As the exhibition, which is curated by Trumble, prepares to enter its last week at the Yale Center for British Art, we look back at the installation of Lady Curzon’s white satin ‘orchid gown’. In this extract from his personal blog, Angus Trumble takes readers behind the curtain to illuminate the delicacy, care, and commitment which goes into producing an exhibition of this kind.

On Feburary 21st we installed Lady Curzon’s spectacular white satin ‘orchid’ gown, one of a number that were created for her by the House of Worth. We know she wore it on state occasions in Delhi when she was Vicereine of India. The train is fourteen feet long, and, together with the bodice and skirt the entire ensemble was richly embroidered by Indian craftsmen and women with gold and silver threads and further augmented with faceted crystal beading that with the bullion shimmer under the lights. This indigenous technique is known as zardozi. Watching our colleague from the Fashion Museum at Bath perform the operation of dressing the dress was slightly eerie, as this sequence of photos will demonstrate, because one gradually began to sense more and more Mary Curzon’s ghostly presence, while also witnessing something of what it must have been like for a skilled lady’s maid to help her to get dressed.

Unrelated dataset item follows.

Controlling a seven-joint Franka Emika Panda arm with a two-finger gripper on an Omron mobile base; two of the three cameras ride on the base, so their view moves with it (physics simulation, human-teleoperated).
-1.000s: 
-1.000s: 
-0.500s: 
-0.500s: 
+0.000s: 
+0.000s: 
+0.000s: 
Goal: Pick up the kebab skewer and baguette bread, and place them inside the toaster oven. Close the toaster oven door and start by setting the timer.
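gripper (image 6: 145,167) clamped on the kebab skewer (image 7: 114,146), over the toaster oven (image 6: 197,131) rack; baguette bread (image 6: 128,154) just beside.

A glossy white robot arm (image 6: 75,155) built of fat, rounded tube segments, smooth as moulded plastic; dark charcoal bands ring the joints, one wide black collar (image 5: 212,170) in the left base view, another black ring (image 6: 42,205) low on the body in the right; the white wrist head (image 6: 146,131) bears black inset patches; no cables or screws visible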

It would be impossible to do this without assistance. Naturally we began with a customized dummy on a stand.  

The dummy and its precious cargo migrated from place to place throughout this procedure, which added to a vague but growing sense of imminence, but it was in the beginning dressed with a long calico petticoat to give some support the very fragile skirt.

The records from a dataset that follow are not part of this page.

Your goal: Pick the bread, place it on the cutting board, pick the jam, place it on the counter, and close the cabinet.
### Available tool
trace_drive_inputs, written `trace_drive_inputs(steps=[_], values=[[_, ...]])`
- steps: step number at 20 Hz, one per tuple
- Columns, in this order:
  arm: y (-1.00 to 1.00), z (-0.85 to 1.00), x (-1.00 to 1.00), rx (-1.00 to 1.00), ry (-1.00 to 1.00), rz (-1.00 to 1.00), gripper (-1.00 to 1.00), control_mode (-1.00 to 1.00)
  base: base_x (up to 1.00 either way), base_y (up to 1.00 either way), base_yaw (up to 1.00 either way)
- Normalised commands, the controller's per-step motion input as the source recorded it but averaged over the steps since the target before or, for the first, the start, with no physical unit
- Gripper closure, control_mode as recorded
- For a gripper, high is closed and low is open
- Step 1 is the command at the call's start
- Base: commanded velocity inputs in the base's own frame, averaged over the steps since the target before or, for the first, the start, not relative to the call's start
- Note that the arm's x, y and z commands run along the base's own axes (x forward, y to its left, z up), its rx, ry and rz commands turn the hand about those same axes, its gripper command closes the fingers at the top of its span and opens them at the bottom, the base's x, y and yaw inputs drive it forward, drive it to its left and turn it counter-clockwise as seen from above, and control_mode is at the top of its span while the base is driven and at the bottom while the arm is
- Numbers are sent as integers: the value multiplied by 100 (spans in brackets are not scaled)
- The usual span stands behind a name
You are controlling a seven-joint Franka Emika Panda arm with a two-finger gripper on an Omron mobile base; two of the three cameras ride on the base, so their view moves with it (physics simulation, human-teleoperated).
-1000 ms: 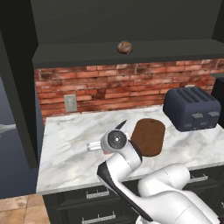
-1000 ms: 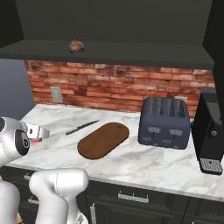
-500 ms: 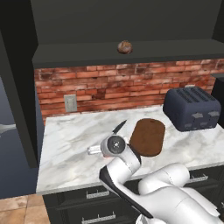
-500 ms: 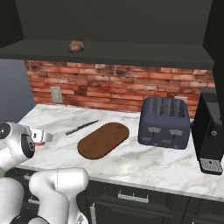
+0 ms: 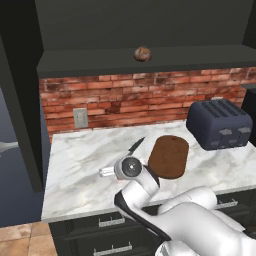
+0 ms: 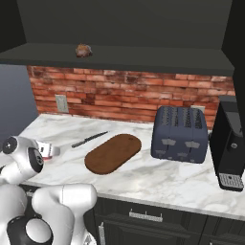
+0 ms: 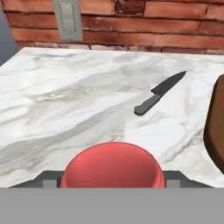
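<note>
Over the counter [image 7: 65, 100], jam [image 7: 113, 165] hides the claw's [image 7: 113, 181] tips.

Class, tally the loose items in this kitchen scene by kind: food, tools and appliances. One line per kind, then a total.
Food: 2, the bread on the cabinet shelf and the jam at the pincer.
Tools: 2, the knife and the cutting board.
Appliances: 2, the toaster and the coffee machine.
Total: 6
</note>
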Motion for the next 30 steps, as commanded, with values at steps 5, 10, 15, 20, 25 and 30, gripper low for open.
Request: trace_drive_inputs(steps=[5,10,15,20,25,30], values=[[0,-8,24,0,0,0,100,-100,0,0,0],[0,-20,13,0,0,0,100,-100,0,0,0],[0,-23,8,0,0,0,100,-100,0,0,0],[0,-19,10,0,0,0,100,-100,0,0,0],[0,-19,8,0,0,0,100,-100,0,0,0],[0,-25,10,0,0,0,100,-100,0,0,0]])
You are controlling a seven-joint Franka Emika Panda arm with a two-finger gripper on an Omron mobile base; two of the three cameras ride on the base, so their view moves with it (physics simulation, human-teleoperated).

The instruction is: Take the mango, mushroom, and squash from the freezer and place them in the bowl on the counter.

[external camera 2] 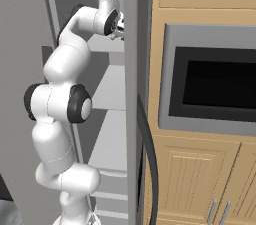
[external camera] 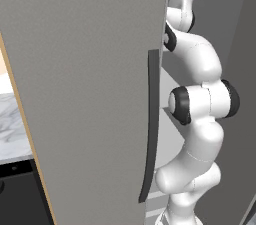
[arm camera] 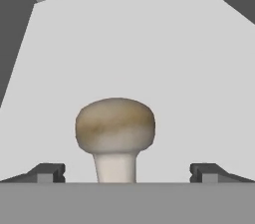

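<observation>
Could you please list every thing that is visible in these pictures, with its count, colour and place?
mushroom: one, tan cap and pale stem, upright on a pale freezer shelf, between the open fingertips.
freezer: one, grey, door open with a dark handle.
counter: one, white marble, left of the freezer door.
oven: one, grey frame and black window, set in light wood cabinets.
arm: one, white with dark joints, reaching into the freezer.
gripper: one, dark tips, open.
</observation>
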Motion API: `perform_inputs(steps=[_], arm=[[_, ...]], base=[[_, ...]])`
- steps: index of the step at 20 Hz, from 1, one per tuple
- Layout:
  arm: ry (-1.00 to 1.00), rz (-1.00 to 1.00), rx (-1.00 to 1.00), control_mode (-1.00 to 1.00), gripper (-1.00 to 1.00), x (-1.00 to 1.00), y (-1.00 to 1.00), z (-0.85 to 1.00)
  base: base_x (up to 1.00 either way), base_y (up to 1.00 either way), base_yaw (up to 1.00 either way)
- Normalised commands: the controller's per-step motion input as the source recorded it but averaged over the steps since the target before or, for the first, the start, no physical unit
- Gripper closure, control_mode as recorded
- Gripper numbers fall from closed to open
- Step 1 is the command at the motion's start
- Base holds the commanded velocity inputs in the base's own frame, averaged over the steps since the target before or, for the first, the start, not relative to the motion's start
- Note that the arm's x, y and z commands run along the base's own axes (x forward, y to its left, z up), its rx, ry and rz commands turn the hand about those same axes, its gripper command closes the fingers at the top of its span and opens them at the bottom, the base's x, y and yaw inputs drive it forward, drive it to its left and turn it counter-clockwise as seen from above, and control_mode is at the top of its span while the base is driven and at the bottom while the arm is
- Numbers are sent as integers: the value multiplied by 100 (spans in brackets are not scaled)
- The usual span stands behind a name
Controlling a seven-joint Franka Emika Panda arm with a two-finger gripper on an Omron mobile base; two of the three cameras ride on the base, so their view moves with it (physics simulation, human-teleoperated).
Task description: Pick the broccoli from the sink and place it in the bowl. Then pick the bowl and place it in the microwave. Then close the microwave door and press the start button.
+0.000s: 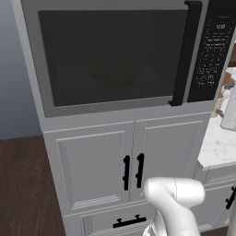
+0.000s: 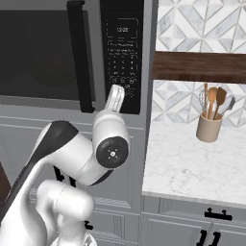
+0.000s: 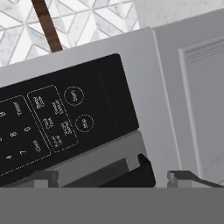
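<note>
The microwave door (image 1: 115, 57) stands closed, its black bar handle (image 1: 184, 50) upright beside the black keypad panel (image 2: 122, 53). Through the dark tinted window the bowl (image 1: 115, 73) shows faintly as a round shape inside; the broccoli cannot be made out. My gripper (image 3: 113, 177) hovers close in front of the lower end of the keypad, open, with nothing between its fingertips (image 3: 43, 177). In the hand view two round buttons (image 3: 73, 95) (image 3: 84, 123) sit just ahead at the panel's corner. The white hand (image 2: 115, 98) shows against the keypad's lower part. The sink is out of view.
White cabinet doors (image 1: 97, 166) with black handles lie below the microwave. To the right runs a white marble counter (image 2: 192, 163) with a beige utensil holder (image 2: 209, 127) against the patterned tile wall, under a dark wooden shelf (image 2: 199, 67).
</note>
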Motion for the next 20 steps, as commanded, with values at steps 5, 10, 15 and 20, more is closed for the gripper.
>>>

Naturally Lady Curzon wore additional foundation garments, including an up-to-the-minute boned and laced ‘s’ corset, so this impression of the size of her waist (when so constricted) is actually quite conservative.
The skirt came first, fastened with hooks to innumerable hand-stitched eyelets. Lady Curzon presumably stepped into it, but we had to very carefully lower it over her head.

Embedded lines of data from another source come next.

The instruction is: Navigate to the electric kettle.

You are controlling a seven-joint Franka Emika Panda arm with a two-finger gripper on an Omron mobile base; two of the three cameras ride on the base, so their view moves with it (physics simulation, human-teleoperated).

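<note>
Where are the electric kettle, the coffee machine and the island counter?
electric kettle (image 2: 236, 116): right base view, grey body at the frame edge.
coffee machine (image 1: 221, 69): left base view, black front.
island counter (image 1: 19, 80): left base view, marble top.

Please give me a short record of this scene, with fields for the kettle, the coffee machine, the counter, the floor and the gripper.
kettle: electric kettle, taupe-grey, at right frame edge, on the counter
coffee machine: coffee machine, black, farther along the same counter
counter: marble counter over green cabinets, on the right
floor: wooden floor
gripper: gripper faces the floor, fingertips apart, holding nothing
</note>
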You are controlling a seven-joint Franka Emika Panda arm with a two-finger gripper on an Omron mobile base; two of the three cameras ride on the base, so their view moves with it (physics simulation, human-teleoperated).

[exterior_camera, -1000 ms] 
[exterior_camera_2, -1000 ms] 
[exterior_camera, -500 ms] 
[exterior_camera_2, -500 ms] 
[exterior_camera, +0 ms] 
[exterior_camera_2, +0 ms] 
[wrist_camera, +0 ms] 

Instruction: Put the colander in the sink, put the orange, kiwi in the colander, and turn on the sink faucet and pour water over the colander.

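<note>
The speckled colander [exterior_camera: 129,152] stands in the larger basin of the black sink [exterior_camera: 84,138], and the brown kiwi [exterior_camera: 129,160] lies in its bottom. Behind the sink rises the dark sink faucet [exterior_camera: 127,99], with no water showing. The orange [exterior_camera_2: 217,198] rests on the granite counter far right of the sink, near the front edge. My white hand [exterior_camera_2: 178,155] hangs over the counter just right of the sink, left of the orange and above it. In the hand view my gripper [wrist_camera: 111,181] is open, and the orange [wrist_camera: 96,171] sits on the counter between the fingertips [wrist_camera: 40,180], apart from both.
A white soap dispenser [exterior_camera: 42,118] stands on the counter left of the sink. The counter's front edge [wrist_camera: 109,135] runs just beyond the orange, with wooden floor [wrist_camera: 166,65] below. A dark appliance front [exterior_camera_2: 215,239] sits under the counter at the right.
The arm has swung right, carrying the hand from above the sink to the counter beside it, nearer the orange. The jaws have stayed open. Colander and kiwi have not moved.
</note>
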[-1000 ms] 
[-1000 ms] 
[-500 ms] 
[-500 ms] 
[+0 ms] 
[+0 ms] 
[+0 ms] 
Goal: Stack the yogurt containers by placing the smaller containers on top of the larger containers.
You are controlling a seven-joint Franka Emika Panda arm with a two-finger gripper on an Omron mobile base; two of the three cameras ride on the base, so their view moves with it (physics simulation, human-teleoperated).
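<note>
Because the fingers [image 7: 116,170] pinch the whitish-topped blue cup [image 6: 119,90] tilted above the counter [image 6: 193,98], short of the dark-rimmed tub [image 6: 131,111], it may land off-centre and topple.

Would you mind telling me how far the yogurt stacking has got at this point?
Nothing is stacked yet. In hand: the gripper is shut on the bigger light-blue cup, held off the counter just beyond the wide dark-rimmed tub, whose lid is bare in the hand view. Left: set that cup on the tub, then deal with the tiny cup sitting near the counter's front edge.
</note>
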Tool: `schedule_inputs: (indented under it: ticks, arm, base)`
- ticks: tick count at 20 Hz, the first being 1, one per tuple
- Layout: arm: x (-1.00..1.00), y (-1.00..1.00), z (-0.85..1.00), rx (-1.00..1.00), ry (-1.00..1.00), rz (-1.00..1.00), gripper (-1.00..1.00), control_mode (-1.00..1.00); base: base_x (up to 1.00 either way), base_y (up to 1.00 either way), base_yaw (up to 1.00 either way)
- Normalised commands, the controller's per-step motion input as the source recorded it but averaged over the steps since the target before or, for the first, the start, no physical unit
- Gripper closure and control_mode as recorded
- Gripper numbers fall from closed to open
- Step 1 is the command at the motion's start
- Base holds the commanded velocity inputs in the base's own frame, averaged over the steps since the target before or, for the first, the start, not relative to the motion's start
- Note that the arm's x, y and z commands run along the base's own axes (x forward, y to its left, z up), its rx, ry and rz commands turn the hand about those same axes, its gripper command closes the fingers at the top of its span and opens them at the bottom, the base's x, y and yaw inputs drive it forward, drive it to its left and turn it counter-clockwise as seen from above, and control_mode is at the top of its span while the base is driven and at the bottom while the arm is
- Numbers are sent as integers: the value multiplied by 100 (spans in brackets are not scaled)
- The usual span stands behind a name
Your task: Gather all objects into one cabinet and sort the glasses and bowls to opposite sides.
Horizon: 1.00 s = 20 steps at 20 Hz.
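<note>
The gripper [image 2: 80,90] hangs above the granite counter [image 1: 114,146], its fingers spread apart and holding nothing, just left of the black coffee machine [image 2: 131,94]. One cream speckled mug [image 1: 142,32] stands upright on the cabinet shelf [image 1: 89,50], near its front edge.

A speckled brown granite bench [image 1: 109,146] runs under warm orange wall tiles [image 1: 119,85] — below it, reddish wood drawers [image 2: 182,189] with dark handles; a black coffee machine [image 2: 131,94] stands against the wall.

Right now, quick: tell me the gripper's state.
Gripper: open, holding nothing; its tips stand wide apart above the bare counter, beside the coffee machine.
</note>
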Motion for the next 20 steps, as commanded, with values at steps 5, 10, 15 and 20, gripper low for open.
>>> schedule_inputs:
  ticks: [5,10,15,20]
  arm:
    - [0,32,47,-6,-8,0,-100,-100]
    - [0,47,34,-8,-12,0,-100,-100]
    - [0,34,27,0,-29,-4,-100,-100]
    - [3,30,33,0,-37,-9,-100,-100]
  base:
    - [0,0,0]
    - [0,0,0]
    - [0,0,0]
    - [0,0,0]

Then came the bodice, very tight fitting and, like the skirt, extraordinarily heavy for its size (because of the bullion-work)…

…and finally the train, which you see here folded in three between layers of tissue paper. The front end of the train was secured with tapes around the waist, and these double bows finally tucked inside the front of the bodice.
This is the view that none of our visitors will have because I took the photograph through the rear of the case before it was firmly shut (for environmental control and light sensitivity). But it is helpful to explain why the train had to be arranged in this fluid manner, for to extend it fully would cause too much tension along the left edge. We had decided that it would be best to orient Lady Curzon to the front, a slightly less than three-quarters view, and to allow the train to create for her a graceful arc. Notice also that the skirt itself is possessed of a short butample ‘bell’ train on its own, so all the bullion-work and embroidery on the back of it is therefore mostly covered by the removable train.

Here she is, making a graceful turn. Lady Curzon must have had at least one page to assist her with the train, possibly two, and it was only worn for the most formal ceremonies. The pungent Indian iconography of sprays of orchids dominates the decoration of the skirt and bodice, but the train adds to this the more squarely English clusters of oak leaves and other British vice-regal heraldic devices, and fuses both in a sequence of classicizing wreaths around the edges that culminate in three very large ones at the end of the train. It is a truly remarkable hybrid. Very few exercises in art museum display have taught me as much or given me as much pleasure and fascination over three or four magical hours as did this gradual re-animation of Mary Curzon’s spectacular white satin ‘orchid’ gown. Do please come and see it for yourselves.